Real-time anything is the bees knees, but it is not always appropriate. Teams appreciate this, but in working with stakeholders there is always a bit of a dance between what they are looking for and what the systems and data required actually are capable of supporting. With these situations, solutions typically stay at the bookends:
- A very batch, time-bound set of solutions
- A data streaming solution
Instead of thinking ‘Real-time or bust’, teams should consider support of just-in-time. You may think these are just words and in the end don’t mean anything, but really what using this nomenclature does is set the stage for the proper solutions mindset. Your solutions should promote future-proofing and active listen/response.
Accessibility and availability are different and make sure your users know that
Accessibility is the ability to access data when you need it, on-demand. Availability is the ability to share new data. Your application must be able to be able to support both along with be able to notify consumers that data has changed.

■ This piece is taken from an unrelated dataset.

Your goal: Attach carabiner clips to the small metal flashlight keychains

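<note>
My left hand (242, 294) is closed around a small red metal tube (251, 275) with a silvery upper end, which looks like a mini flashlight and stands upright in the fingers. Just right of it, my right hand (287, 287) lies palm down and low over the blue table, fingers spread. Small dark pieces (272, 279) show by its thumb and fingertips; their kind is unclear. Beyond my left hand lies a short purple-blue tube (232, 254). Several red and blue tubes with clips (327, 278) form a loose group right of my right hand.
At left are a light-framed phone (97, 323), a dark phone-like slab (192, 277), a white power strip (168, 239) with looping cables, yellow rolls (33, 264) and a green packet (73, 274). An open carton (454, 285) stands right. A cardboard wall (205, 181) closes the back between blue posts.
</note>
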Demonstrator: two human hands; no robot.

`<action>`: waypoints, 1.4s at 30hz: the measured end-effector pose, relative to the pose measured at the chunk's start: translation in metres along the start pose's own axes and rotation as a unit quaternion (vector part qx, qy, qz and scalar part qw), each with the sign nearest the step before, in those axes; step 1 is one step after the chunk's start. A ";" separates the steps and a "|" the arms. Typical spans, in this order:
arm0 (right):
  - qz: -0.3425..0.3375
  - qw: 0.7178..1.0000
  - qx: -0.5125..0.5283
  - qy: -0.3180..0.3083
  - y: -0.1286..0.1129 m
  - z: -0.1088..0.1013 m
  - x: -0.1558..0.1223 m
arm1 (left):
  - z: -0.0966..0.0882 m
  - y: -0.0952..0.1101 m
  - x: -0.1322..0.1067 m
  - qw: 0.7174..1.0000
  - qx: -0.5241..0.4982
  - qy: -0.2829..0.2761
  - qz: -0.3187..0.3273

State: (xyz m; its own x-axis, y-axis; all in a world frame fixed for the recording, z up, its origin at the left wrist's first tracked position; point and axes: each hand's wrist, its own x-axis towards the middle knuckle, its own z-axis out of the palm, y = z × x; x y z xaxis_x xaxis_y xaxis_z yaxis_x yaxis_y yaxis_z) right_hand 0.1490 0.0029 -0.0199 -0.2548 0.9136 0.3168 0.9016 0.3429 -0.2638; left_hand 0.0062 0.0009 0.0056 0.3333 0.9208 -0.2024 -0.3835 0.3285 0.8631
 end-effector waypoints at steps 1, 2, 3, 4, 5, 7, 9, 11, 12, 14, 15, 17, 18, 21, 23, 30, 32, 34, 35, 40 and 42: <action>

Knowing your stale is just as important
Staleness is something that can be combatted in a couple of ways. First, if your sources of data don’t follow these principles, your application can ‘watch’ for source data changes and run accordingly. It is also important to publish a ‘usability’ data point (e.g. score, TTL) that tells your consumers when using this data becomes not valuable, or even worse, harmful.
In the end, don’t make anything wait for you
Bring it all together, your data application needs to respond as soon as it knows it needs to and provides its output just the same; think of it as hot potato. And as you design you applications, it is easier to slow down than it is to speed up. Make sure your technical choices support the greatest common factor from inside out and when you hit constraints with your dependencies, you can provide alternative interfaces.
Applications support just-in-time by making sure that as data moves around your environment quicker, they will always be ready to accept and process what is made available and provide any number of interfaces to provide output as needed. By leveraging these principles, you can stay away from the conversations about real-time being an all-or-nothing proposition and investment.